EXERCISE: Write out, without any change, the lines in the material below that run from the line with "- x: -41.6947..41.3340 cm" through the line with "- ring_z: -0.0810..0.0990", both included.

========================================================================

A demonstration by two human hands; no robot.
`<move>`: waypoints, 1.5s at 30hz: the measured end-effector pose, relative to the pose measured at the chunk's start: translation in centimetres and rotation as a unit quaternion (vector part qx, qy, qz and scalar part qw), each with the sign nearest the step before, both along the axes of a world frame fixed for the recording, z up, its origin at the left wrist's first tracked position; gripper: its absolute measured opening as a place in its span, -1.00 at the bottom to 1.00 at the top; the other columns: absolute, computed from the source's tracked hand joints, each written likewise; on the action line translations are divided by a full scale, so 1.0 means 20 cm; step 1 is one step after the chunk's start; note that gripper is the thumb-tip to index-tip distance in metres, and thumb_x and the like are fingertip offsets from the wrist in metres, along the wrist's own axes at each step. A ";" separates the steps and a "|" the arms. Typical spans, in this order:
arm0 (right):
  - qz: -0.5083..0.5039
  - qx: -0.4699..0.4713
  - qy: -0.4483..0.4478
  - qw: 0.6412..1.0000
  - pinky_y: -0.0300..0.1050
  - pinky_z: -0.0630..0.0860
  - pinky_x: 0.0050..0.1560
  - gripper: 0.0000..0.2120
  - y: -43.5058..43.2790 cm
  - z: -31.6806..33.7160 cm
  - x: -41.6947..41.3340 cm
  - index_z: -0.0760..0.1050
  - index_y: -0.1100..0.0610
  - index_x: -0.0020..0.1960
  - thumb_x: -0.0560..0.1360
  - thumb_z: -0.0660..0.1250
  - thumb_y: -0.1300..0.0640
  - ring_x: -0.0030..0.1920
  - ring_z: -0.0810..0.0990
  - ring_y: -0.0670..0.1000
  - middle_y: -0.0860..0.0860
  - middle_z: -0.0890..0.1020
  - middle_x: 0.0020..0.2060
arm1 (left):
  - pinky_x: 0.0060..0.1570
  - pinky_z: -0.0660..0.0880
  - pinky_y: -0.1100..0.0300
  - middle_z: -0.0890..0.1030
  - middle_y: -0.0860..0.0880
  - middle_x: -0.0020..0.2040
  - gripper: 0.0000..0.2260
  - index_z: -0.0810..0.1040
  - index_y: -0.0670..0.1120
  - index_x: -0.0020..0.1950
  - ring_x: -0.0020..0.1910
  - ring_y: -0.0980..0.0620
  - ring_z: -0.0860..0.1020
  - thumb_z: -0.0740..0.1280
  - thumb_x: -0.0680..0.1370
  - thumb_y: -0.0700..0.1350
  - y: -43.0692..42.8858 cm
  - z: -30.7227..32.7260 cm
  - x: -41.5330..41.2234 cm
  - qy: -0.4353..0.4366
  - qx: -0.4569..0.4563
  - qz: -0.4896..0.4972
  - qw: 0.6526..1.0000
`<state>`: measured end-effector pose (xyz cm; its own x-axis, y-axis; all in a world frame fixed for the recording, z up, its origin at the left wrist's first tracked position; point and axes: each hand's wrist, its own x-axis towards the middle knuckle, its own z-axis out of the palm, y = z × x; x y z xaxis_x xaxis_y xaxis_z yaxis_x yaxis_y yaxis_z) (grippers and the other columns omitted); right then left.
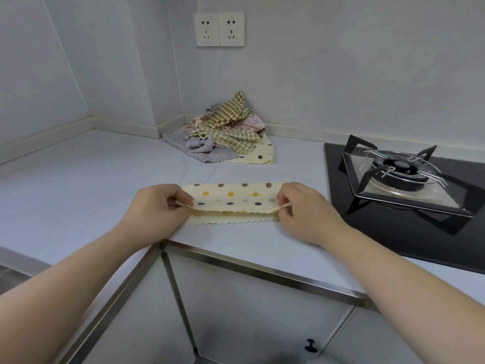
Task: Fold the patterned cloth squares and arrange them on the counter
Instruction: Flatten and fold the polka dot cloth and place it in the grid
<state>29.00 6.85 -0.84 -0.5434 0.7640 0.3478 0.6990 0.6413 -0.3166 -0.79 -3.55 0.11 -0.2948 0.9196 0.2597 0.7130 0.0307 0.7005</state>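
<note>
Reaching over steel-trimmed pale counter (78, 179); pinching top-layer near corners of cream polka-dot scalloped cloth square (231, 198), left hand (154, 206) one end, right hand (301, 208) other, likely to align edges evenly. Lying half-folded near counter front. Crumpled gingham-and-dotted cloth heap (225, 130) parked in back corner, off folding space.

Your single camera, worn on your head, looks forward and down over the pale grey corner surface (78, 185). It sits close: both forearms enter from the bottom corners, your left hand (157, 206) and right hand (304, 210) meeting at the cream dotted cloth square (233, 198) mid-frame. The wide lens reaches the white double wall socket (220, 29) ahead and the black gas hob (401, 177) at right.
</note>
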 end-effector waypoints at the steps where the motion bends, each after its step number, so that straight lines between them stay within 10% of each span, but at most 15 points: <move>1: -0.001 -0.011 -0.015 1.000 0.03 0.50 -0.02 -0.95 0.00 0.00 -0.01 0.43 0.09 -0.06 0.51 0.22 0.21 -0.06 0.49 0.07 -0.02 0.54 -0.07 | -0.11 0.42 0.51 0.70 0.19 -0.07 -0.82 0.67 0.06 -0.17 -0.09 0.27 0.64 0.45 0.45 -0.25 -0.01 0.00 0.00 0.009 -0.004 -0.002 1.000; 25: 0.028 0.093 0.049 0.994 0.05 0.57 0.08 -0.85 0.03 -0.01 0.00 0.51 0.17 -0.14 0.41 0.27 0.38 0.14 0.58 0.16 0.08 0.62 0.04 | 0.02 0.55 0.33 0.67 0.09 -0.06 -0.81 0.62 -0.03 -0.20 0.10 0.34 0.58 0.45 0.43 -0.33 -0.07 -0.12 -0.03 0.143 0.114 -0.089 0.979; 35: 0.012 0.023 -0.050 0.998 -0.03 0.54 -0.02 -0.89 0.02 0.00 -0.01 0.52 0.07 -0.12 0.49 0.23 0.20 -0.06 0.51 0.01 -0.07 0.57 -0.07 | 0.05 0.59 0.14 0.66 0.09 -0.06 -0.78 0.59 0.00 -0.22 0.05 0.16 0.64 0.43 0.40 -0.34 -0.08 -0.12 -0.02 0.139 0.097 -0.074 0.983; 40: -0.007 0.005 -0.072 0.997 -0.11 0.46 -0.07 -0.85 0.00 0.02 -0.01 0.54 0.08 -0.17 0.50 0.22 0.11 -0.08 0.55 0.05 -0.06 0.61 -0.13 | 0.05 0.48 0.11 0.64 0.20 -0.04 -0.96 0.55 0.09 -0.25 0.07 0.09 0.55 0.36 0.37 -0.06 -0.09 -0.09 0.00 0.208 0.091 -0.047 0.973; 45: -0.015 0.060 -0.013 0.998 0.04 0.29 0.48 -0.63 0.00 0.05 -0.03 0.65 0.11 -0.06 0.58 0.16 -0.09 0.18 0.57 0.01 -0.04 0.69 0.01 | 0.15 0.38 0.09 0.67 0.09 0.05 -0.81 0.66 0.00 -0.08 0.18 0.00 0.55 0.29 0.52 0.04 -0.09 -0.01 0.08 0.248 0.118 -0.010 0.962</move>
<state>28.35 6.83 0.08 -0.5304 0.7338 0.4245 0.7256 0.6519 -0.2204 0.72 -5.26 -0.18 -0.0645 0.8218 0.5661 0.9599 -0.1040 0.2603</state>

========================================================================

SOLUTION:
  - x: -41.6947..41.3340 cm
  - index_z: -0.0760..0.1050
  - index_y: -0.1100..0.0610
  - index_x: -0.0020..0.1960
  - thumb_x: -0.0560..0.1360
  - thumb_z: -0.0660..0.1250
  - thumb_y: -0.1300..0.0640
  - ring_x: -0.0030..0.1920
  - ring_z: -0.0810..0.0990

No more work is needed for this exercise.